__EXERCISE BRIEF__
Check every line below for the word "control" and show those that hold it.

Extracted data entries
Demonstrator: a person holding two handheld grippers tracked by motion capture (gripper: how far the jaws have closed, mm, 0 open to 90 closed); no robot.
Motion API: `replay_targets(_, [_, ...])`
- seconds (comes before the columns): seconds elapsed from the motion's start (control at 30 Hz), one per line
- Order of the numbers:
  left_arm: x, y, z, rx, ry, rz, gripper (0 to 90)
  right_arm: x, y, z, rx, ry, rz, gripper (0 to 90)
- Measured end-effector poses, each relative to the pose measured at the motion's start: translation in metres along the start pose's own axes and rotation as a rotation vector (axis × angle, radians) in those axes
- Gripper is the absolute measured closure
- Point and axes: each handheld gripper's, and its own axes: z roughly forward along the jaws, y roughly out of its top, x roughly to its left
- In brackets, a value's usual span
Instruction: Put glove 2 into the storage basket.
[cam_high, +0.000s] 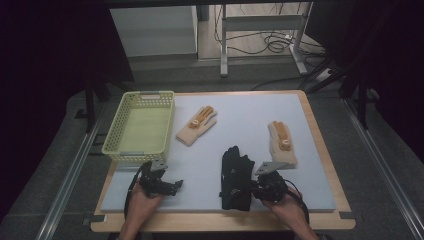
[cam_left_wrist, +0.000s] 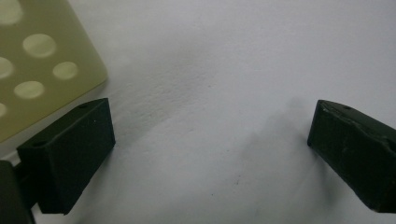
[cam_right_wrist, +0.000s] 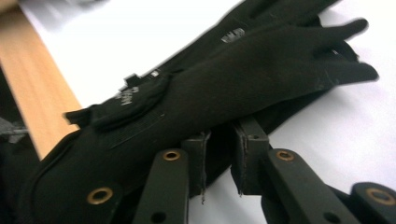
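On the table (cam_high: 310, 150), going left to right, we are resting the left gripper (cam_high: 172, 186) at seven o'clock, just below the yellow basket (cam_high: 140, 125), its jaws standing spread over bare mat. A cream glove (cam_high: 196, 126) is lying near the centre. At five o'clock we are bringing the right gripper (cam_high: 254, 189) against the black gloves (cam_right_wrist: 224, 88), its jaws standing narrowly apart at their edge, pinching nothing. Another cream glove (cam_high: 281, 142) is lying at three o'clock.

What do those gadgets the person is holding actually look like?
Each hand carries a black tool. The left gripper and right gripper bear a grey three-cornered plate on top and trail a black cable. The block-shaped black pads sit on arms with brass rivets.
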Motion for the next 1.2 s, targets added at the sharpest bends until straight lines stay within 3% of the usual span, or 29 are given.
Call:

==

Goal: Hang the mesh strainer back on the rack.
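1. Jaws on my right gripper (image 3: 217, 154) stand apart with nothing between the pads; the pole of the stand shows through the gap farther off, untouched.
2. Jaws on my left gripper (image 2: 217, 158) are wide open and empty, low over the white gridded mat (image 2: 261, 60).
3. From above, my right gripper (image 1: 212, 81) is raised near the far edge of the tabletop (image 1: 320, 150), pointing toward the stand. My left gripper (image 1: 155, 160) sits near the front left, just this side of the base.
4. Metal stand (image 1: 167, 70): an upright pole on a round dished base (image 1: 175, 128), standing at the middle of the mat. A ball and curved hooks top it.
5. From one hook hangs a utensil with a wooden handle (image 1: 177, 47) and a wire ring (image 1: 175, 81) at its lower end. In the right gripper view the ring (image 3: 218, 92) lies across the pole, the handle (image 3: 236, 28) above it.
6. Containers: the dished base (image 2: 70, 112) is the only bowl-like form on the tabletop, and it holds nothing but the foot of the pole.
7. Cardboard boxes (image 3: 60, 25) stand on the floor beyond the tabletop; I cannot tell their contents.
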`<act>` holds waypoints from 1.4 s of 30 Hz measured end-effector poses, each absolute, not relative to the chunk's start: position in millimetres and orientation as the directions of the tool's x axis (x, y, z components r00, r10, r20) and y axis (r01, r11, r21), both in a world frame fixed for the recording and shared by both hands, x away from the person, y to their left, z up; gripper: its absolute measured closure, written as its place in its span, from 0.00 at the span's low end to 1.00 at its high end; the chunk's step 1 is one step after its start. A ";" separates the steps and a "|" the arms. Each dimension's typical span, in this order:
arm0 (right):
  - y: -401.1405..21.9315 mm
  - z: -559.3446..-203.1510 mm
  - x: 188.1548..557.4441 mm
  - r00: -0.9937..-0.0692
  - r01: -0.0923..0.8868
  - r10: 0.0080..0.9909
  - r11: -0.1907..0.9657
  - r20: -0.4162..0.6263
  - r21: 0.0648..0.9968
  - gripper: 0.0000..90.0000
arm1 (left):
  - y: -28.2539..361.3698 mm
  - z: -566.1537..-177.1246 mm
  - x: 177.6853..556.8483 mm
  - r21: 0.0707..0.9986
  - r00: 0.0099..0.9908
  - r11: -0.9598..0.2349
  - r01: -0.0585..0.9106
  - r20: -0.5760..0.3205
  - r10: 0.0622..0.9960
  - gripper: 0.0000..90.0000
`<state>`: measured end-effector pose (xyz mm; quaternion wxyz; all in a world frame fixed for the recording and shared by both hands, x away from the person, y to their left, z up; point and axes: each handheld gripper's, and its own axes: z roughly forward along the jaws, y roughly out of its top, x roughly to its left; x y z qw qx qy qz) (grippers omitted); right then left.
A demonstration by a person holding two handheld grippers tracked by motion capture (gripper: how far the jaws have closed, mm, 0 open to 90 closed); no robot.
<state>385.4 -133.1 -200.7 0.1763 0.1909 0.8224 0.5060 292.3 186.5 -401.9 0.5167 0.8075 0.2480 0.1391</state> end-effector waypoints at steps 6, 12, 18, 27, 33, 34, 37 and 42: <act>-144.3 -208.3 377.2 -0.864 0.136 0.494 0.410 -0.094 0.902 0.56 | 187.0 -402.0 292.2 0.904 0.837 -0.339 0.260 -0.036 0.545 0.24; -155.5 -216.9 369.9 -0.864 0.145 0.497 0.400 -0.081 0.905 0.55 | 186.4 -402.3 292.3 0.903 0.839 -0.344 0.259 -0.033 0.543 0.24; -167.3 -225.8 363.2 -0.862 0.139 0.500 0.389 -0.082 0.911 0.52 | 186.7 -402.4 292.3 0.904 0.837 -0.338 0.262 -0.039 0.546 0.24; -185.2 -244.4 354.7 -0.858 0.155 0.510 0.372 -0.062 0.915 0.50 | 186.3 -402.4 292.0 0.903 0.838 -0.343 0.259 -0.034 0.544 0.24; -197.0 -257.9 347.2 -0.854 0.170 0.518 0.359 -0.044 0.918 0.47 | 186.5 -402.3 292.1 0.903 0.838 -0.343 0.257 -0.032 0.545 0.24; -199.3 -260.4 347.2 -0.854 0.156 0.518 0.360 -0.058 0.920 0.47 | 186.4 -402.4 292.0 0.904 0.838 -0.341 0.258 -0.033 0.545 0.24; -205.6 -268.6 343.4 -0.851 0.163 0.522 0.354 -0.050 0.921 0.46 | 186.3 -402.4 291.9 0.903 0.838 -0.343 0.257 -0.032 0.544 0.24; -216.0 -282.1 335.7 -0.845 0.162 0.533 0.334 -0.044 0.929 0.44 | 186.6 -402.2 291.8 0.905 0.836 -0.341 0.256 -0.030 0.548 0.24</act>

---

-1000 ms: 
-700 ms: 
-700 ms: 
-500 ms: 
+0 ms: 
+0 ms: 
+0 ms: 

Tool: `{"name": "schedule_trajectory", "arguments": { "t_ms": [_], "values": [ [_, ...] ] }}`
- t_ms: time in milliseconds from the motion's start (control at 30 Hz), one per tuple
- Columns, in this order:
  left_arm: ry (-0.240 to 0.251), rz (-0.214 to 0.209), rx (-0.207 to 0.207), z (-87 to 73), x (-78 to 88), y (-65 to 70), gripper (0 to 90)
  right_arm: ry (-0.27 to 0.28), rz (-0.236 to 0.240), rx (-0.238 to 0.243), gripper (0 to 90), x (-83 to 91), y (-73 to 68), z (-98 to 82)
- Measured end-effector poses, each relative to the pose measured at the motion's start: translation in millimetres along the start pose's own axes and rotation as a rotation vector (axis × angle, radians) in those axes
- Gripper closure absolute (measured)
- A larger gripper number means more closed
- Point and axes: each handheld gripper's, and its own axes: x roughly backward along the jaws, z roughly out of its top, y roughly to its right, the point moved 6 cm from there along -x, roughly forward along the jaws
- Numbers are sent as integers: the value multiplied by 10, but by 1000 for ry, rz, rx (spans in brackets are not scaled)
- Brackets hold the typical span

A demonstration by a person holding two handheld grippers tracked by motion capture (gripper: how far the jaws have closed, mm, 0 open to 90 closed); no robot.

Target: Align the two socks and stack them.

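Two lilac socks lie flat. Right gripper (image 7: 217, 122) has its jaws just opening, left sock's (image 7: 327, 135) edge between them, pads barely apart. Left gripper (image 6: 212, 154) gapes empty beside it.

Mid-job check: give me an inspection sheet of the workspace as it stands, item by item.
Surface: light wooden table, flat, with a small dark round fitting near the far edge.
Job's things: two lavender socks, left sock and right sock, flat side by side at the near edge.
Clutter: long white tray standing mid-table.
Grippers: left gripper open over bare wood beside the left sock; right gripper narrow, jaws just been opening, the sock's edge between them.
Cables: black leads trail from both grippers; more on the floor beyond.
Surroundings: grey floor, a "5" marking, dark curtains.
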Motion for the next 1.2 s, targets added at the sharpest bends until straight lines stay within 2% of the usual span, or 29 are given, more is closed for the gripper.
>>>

__WRITTEN SOLUTION__
- seconds (comes before the columns): seconds elapsed from the motion's start (control at 30 Hz), one per line
- t_ms: time in milliseconds from the motion's start (control at 30 Hz), one per tuple

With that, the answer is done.